Measuring Zak phase in room-temperature atoms

In topological insulators, global geometric phases of energy bands determine the existence of unidirectionally propagating edge states, which are immune to local defects, bringing a new stage for designing noise-resilient devices of electrons, photons and atoms. The geometric phase is measured by adiabatically transporting a quantum state through a Brillouin zone, which requires sophisticated quantum control technique. In atoms, such measurement can only be carried out at an extremely low temperature.

The modern theory of polarization in solids sheds new light on the measurement of geometric phases. Based on that theory, the Wannier centers (the expected positions of the Wannier functions of energy bands) are determined by the geometric phases. In a static electric field, the Wannier centers determine the energies of the Wannier-Stark ladders, from which the geometric phases can be extracted.

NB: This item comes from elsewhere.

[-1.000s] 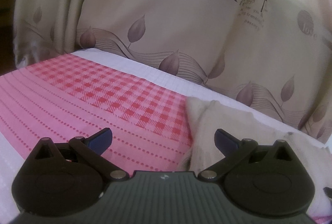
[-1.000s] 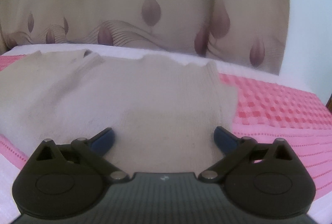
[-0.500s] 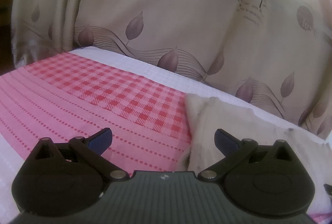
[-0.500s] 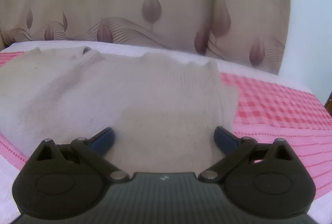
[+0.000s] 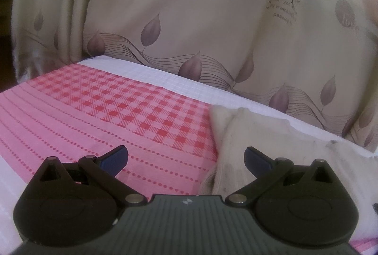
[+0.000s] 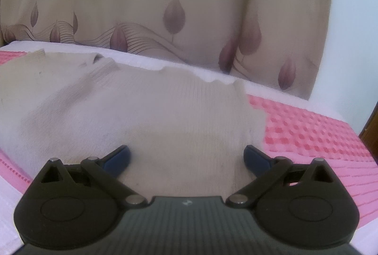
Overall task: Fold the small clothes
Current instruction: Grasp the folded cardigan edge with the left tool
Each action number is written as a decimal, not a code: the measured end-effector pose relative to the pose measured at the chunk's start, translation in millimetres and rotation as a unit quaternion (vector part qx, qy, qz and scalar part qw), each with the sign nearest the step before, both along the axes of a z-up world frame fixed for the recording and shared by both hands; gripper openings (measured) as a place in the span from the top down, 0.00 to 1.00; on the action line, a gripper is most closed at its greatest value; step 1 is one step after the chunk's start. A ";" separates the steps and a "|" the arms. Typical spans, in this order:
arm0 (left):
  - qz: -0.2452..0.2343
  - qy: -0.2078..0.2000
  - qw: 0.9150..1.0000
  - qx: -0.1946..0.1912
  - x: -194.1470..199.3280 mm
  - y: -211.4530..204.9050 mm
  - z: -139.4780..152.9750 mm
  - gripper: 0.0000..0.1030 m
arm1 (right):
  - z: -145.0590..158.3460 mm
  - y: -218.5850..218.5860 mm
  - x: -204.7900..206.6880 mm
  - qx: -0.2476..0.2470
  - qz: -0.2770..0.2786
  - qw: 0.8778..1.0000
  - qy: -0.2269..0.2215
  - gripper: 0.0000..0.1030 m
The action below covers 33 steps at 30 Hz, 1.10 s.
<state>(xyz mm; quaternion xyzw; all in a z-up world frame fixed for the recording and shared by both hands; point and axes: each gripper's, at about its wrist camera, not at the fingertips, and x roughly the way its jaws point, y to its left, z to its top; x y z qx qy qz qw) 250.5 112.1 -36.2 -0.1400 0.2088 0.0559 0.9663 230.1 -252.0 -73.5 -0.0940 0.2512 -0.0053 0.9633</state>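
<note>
Both cameras have barely shifted; left gripper [image 5: 186, 157] and right gripper [image 6: 186, 157] gape wide, empty, poised before the cream sweater [image 6: 151, 113]. Next: pinch an edge.

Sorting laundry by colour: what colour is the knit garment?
Cream knit garment, slightly soiled; clearest in right wrist view.

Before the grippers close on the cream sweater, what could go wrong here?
1. The left gripper is open half over the pink checked cloth; it may pinch that cloth together with the cream sweater.
2. The right gripper is open over flat knit, away from any edge, so it may only bunch the fabric.
</note>
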 end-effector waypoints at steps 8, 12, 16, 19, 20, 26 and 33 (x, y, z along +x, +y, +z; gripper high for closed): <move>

In a new paper published in Light: Science & Applications, a team of scientists led by Da-Wei Wang and Han Cai from Zhejiang University developed a new technique to measure geometric phases in thermal atoms. The work is implemented in superradiance lattices, i.e., momentum-space lattices of collectively excited states of atoms, the so-called timed Dicke states. The authors summarize the essence of their technique as follows.

"In momentum-space lattices, the motion of atoms plays the role of an electric field in real-space lattices. Atoms moving through the real-space Brillouin zone of superradiance lattices follow the same dynamics of lattice electrons traveling through a momentum-space Brillouin zone in a DC electric field," the scientists explained.

"In particular, we find that the velocity of atoms is proportional to the strengths of the effective electric field. In thermal atoms, we obtain the energy spectra of superradiance lattices by integrating Wannier-Stark spectra of atoms with different velocities. When two ladders from different energy bands have the same energy for a certain velocity, an anti-crossing happens, which is characterized by a dip in the energy spectra.

"By measuring the energies of those dips, we manage to reconstruct the geometric phases of the energy bands. The technique is applied to various one-dimensional lattices, including the Semenoff insulators, the Su-Schriefer-Heeger models, and the generalized Rice-Mele model.

"Our experiment demonstrates a conceptually novel technique in detecting band geometry of laser-dressed atoms and can be generalized to measure other topological invariants in higher-dimensional systems. Meanwhile, it also paves a way for the application of topological physics in optical devices at ambient temperature," the scientists said.